High-performance water-splitting electrocatalysts are pivotal for green hydrogen production. The bimetallic phosphide (NiCoP), as a promising candidate for alkaline water electrolysis, still faces challenges including sluggish reaction kinetics and instability. Herein, Ru single atoms (SAs) are anchored on cactus-like NiCoP-coated Ni foam (Ru SAs@NiCoP/NF) as a robust bifunctional catalyst for alkaline water electrolysis. Atomic dispersion of Ru via P-rich coordination induces electron redistribution, optimizing d-band centers of Ni/Co sites to reduce energy barriers for water dissociation and O₂ desorption.

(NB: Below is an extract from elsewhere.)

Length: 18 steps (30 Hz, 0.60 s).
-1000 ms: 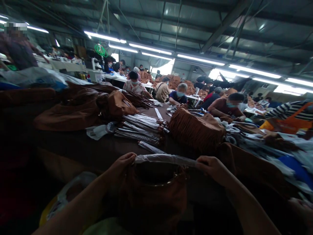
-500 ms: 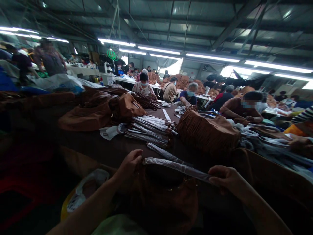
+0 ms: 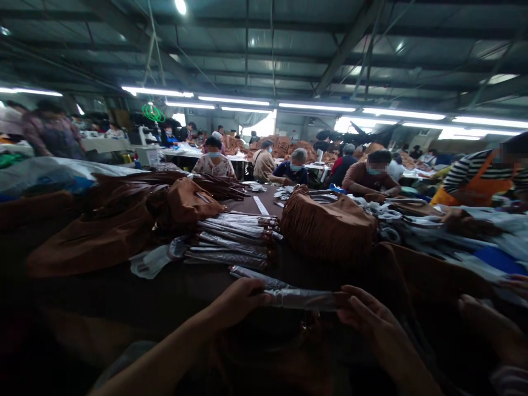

For the hydrogen evolution reaction (HER), Ru synergistically enhances water activation and optimizes the HER process, yielding ultralow overpotentials of 8 and 240 mV at current densities of 10 and 500 mA cm⁻². For the oxygen evolution reaction (OER), Ru promotes phosphorus leaching and surface reconstruction, adjusting the adsorption–desorption of intermediates in the lattice oxygen mechanism, achieving 375 mV overpotential at 1.0 A cm⁻². Remarkably, the anion exchange membrane water electrolyzer using the Ru SAs@NiCoP/NF bifunctional catalysts carries only a cell voltage of 1.76 V at 0.5 A cm⁻² at 80 °C for overall water splitting and long-term stability. This work reveals the critical role of single atom-supports synergy in optimizing the electronic structure and enhancing the electrocatalytic performances for high-current-density water electrolysis catalysts.